Replication oddity after moving Master node


  • Hi all, I logged an issue on this link the other day re imaging failing after migrating our master server to a new location/IP via VMware VtoV.

    Imaging is sorted now (thanks to @Sebastian-Roth for the assist on that) but am facing a more peculiar issue.

    We have a multi office setup.

    Data Center with Master (DCMaster) and Storage (DCStorage) nodes.
    DCMaster is set to Storage group 1 to contain all images
    DCStorage is set to Storage group 2 to contain only images to be replicated to shops which have less storage capacity.

    We have a main office set with storage node (MainStorage) which is set to Storage group 1

    And several small shops also with storage nodes (ShopStorage1, ShopStorage2 etc) - these all use Storage group 2

    We have an odd issue where replication seems to overwriting existing images somehow. We’ve made changes to an image and captured it (which should go to DCMaster and be replicated out from there). But something is overwriting that image.

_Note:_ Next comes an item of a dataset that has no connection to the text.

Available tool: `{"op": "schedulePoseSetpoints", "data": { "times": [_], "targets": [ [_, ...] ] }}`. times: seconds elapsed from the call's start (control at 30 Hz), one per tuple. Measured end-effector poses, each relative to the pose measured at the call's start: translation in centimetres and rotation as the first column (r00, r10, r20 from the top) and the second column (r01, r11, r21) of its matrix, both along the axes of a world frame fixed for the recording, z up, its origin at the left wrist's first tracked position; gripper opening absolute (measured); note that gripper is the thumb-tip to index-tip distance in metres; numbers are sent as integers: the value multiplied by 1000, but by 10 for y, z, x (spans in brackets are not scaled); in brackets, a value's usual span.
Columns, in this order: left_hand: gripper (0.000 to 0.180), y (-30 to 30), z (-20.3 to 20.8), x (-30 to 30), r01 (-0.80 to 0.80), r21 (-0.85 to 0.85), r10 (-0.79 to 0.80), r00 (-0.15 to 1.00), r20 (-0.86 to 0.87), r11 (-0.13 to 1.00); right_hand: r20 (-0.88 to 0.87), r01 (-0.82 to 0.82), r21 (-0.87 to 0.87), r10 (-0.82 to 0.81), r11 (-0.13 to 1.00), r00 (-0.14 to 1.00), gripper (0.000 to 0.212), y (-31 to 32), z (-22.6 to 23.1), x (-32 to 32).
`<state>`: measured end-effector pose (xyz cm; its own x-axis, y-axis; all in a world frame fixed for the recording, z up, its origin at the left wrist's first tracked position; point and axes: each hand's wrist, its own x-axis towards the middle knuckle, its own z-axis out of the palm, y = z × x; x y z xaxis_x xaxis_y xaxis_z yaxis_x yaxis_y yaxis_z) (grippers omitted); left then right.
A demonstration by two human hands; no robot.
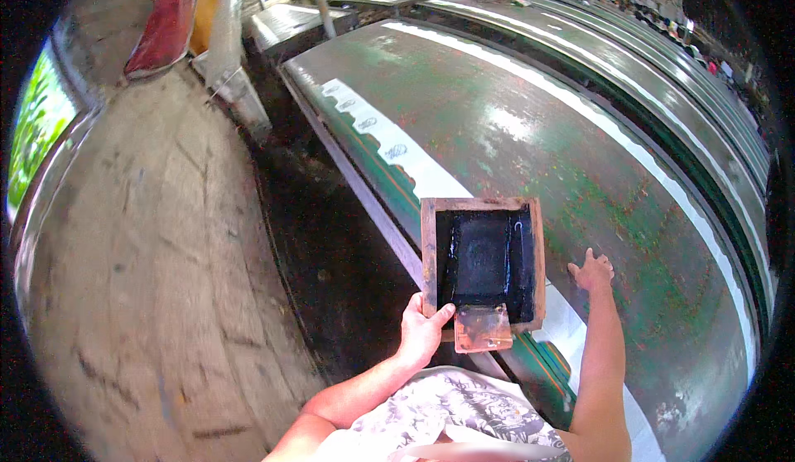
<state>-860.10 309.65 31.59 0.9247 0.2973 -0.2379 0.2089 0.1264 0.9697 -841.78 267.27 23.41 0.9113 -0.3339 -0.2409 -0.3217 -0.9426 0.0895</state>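
Observation:
My left hand [422, 329] is closed on the lower left corner of a wooden screen-printing frame [537, 263], thumb on top. Dark ink coats the mesh [482, 255] inside it. Against the frame's near edge rests a flat, ink-stained squeegee-like blade [483, 329], its top beside my thumb. A white strip of material [439, 179] runs along the near side of the long printing table [530, 131], with small dark printed marks on its far part; the frame covers part of it. My right hand [592, 271] reaches over the tabletop, fingers spread and holding nothing.
Several more long tables [596, 44] stand parallel beyond this one. To the left lies a worn concrete floor [157, 255], with a dark gap along the table. Red cloth [170, 27] and a pale post-like support [232, 81] are at the far left.

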Motion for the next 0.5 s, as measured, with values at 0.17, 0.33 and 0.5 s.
{"op": "schedulePoseSetpoints", "data": {
  "times": [0.17, 0.33, 0.5],
  "targets": [
    [26, 78, -2, 80, 126, 92, -122, 992, -45, 988, -10, 130, 19, -130, 991, 991, 108, 11, 2, 38],
    [28, 121, -14, 151, 213, 4, -213, 977, -28, 977, 28, 280, 23, -280, 960, 960, 110, 12, -11, 46],
    [32, 149, -27, 222, 358, 135, -352, 934, -67, 924, 61, 339, 58, -342, 939, 938, 108, 6, -23, 55]
  ]
}}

    To test I’ve removed all reference to a particular pre-sysprep image. Initiated a capture again and can see the mac address for the capture hitting /mnt/images/dev on DCMaster

    Before that image has completed capturing however an image with that name appears in /mnt/images on MainStorage

    I’ve double checked that MainStorage is set as a storage node (it is) and it’s set to look to DCMaster as it’s snmysqlhost entry from /opt/fog/,fogsettings

    In the fogreplicator.log on MainStorage I’m seeing the following

    [03-29-21 9:11:33 am]  *  | This is not the master node
    [03-29-21 9:21:33 am]  *  | This is not the master node
    [03-29-21 9:31:32 am]  *  * Image replication is globally disabled
    [03-29-21 9:32:32 am] FOGService: ImageReplicator - Waiting for mysql to be available
    last line repeated....
    

    Is there anywhere else I can check to determine where this image is replicating from???

    regards Tom


  • @tom-elliott So to clarify that last point Tom, the SQL should reflect under ngName both the Storage group name AND the Storage node name? DCSTORAGE in this case is the name of the Storage node master server for the Storage Group 3 storage group.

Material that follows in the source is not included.